Pastor Scott Linscott of First Baptist Church of Westbrook says churches will do what they can, but “we’re not megachurches.” Robert Lowell / American Journal

Westbrook has 218 households who depended on the rental help under the program and most are in trouble, said Harrison Deah, director of Westbrook’s general assistance and social services. He has already heard from tenants who are about to be evicted.

Some might be eligible for general assistance, he said, but “it’s a huge problem” because there is no affordable housing available.

Combined with the surge of asylum seekers who have been sheltered at hotels in South Portland, Scarborough and elsewhere, Westbrook could see between 700 and 800 people with no place to go and very little means during the coldest months of the year, according to Pastor Scott Linscott of First Baptist Church of Westbrook.


Asylum seekers are not allowed to work in the U.S. until six months after they have filed for asylum.

Many of the asylum-seekers attend worship services in Westbrook churches. Westbrook-Warren has a group meeting there from Uganda, and Pastor Jacques Ngaliema works with a group from Angola, Congo, the Ivory Coast and Columbia that meets at First Baptist Church.

Local churches will help as much as they can, Linscott said, but “we’re not mega-churches.”

The coalition is focusing on three areas: immediate housing, advocacy and community engagement.

To immediately shelter those in need, staffing, security, shower facilities and food service are needed, Linscott said.

“It would take (an official) state of emergency to pull it off in our church,” he said.

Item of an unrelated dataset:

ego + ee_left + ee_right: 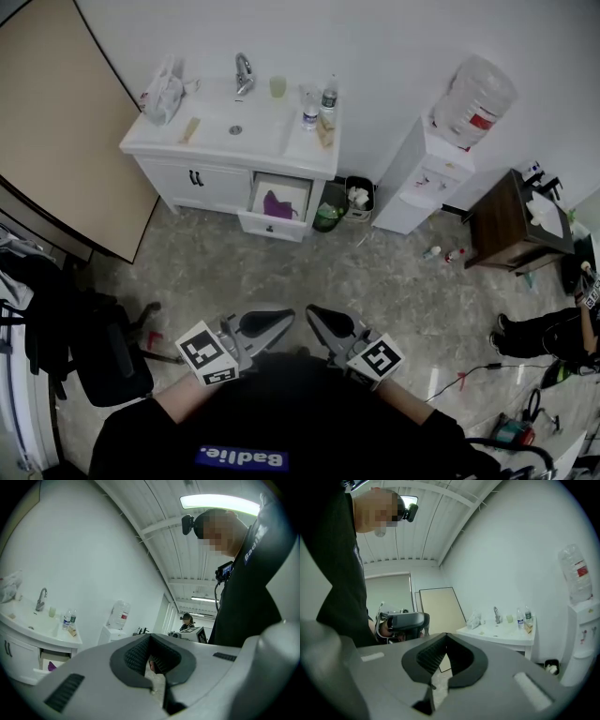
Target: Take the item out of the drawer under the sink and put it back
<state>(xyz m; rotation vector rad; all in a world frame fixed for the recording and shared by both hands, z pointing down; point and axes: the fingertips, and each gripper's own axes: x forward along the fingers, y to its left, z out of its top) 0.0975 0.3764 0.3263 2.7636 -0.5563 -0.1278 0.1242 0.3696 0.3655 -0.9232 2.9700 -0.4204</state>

From left, the Rev. Leslie Foley, pastor at Westbrook-Warren Congregational Church; Jacques Ngaliema, pastor of an asylum seekers group; and Darlene Varian of Westbrook-Warren Congregational Church. Robert Lowell / American Journal

Westbrook Mayor Michael Foley said he would consider making an emergency declaration if a church is willing to host a shelter with appropriate staffing.

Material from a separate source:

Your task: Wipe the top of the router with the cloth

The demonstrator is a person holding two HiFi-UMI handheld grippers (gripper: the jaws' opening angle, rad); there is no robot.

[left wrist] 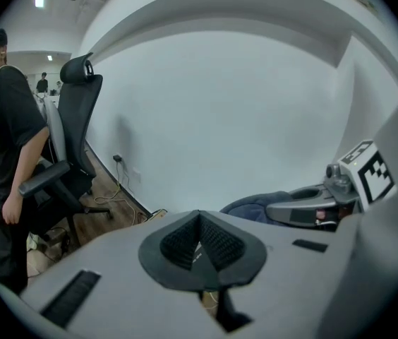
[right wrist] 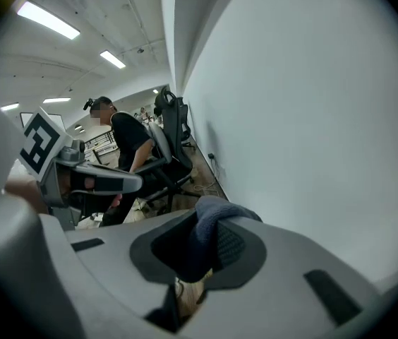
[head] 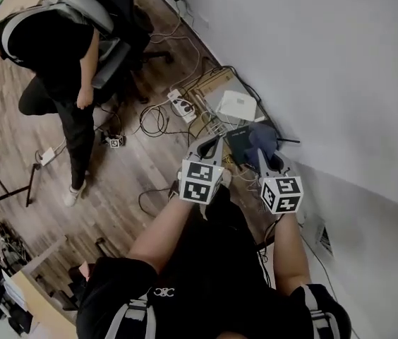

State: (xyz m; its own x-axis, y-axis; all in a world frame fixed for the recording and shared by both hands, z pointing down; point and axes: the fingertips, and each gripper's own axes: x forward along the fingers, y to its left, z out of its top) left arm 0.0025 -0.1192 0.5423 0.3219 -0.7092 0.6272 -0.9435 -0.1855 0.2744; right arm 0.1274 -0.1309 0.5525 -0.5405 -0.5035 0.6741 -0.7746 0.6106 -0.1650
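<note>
In the head view a dark router (head: 238, 140) with a thin antenna lies on the floor by the wall, among cables. My right gripper (head: 269, 155) hovers over it, shut on a blue-grey cloth (head: 262, 137) that bunches out past its tips. The right gripper view shows the cloth (right wrist: 207, 233) pinched between the pads. My left gripper (head: 212, 144) hangs just left of the router, jaws shut with nothing between them; its pads (left wrist: 216, 244) meet in a V. From the left gripper view I see the right gripper (left wrist: 310, 207) and the cloth (left wrist: 254, 205) at the right.
A white box-shaped device (head: 238, 106) sits on cardboard beyond the router. A power strip (head: 181, 106) and tangled cables lie on the wooden floor. A person in black (head: 58, 55) stands by an office chair (head: 118, 20) at upper left. The white wall (head: 326, 69) runs along the right.
</note>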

“We could work with code enforcement to develop some temporary regulations to help, but at this point, I am not aware of any churches who have stepped forward,” he said in an email to the American Journal.

“We know single communities can’t solve this problem alone, and a regional solution is required for a regional problem,” the mayor said.

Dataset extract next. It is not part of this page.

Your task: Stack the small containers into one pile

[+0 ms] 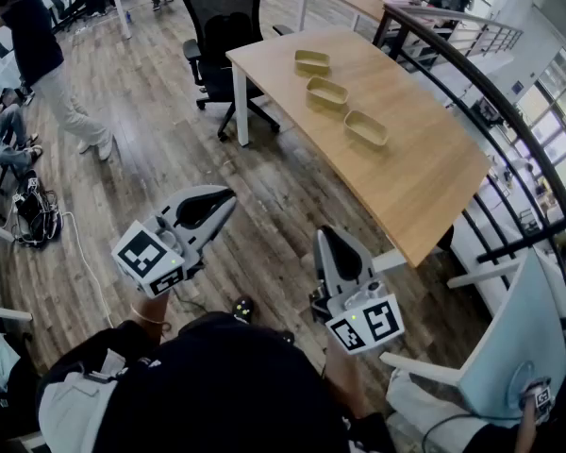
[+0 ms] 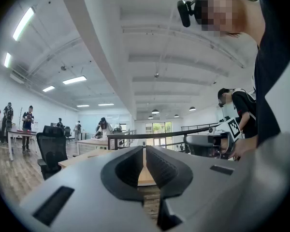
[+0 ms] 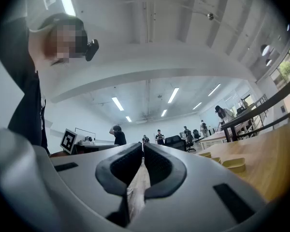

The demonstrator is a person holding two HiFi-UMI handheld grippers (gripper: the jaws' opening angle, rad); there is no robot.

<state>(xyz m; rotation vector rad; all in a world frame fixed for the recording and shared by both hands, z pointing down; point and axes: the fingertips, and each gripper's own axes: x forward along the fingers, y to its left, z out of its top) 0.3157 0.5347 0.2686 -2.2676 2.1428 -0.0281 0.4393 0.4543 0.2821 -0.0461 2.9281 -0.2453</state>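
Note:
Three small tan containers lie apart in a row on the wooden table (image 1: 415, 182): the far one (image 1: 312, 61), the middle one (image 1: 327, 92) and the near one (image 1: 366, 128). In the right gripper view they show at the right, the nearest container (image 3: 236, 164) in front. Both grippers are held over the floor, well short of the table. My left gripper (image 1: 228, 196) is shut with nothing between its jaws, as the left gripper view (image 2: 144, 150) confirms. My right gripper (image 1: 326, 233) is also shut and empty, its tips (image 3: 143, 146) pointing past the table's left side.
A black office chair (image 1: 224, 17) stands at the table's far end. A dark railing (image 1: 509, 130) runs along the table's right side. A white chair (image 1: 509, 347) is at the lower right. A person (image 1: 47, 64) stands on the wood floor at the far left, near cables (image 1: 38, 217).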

Deah said the housing and homeless crisis is widespread and the state needs to get involved. Linscott hopes the Legislature will pass emergency funding as a stop gap measure to give churches more time to prepare.

“We’ve got three weeks until the money runs out,” Linscott said.

Meanwhile, he and Rep. Sue Salisbury, D-Westbrook, will host a free breakfast for the unhoused from 8-9 a.m. on Saturday, Dec. 17, at First Baptist Church, 733 Main St., to hear what they’d like to see if the church were to set up a daytime warming center.


Rev. Foley with Westbrook-Warren Congregational plans to meet with Greater Portland Family Promise, a nonprofit that assists homeless families, and then report back to the Westbrook coalition.

The coalition grew out of a series of recent meetings hosted by One Westbrook, a citizens group facilitated by Liz Eisele McLellan and Amanda Atkinson-Lewis.

In addition to the 218 households that will be impacted by the cutoff in federal funding, some people in Westbrook are living in vehicles, 85 Westbrook students are housing-insecure and some families are even living outside, the group was told.

“We have done a lot of learning together,” Atkinson-Lewis said last week.

McLellan and City Councilor Jen Munro are co-chairing the newly formed coalition. The next meeting will be held from 1-2:30 p.m. on Tuesday, Dec. 13, at First Baptist Church of Westbrook.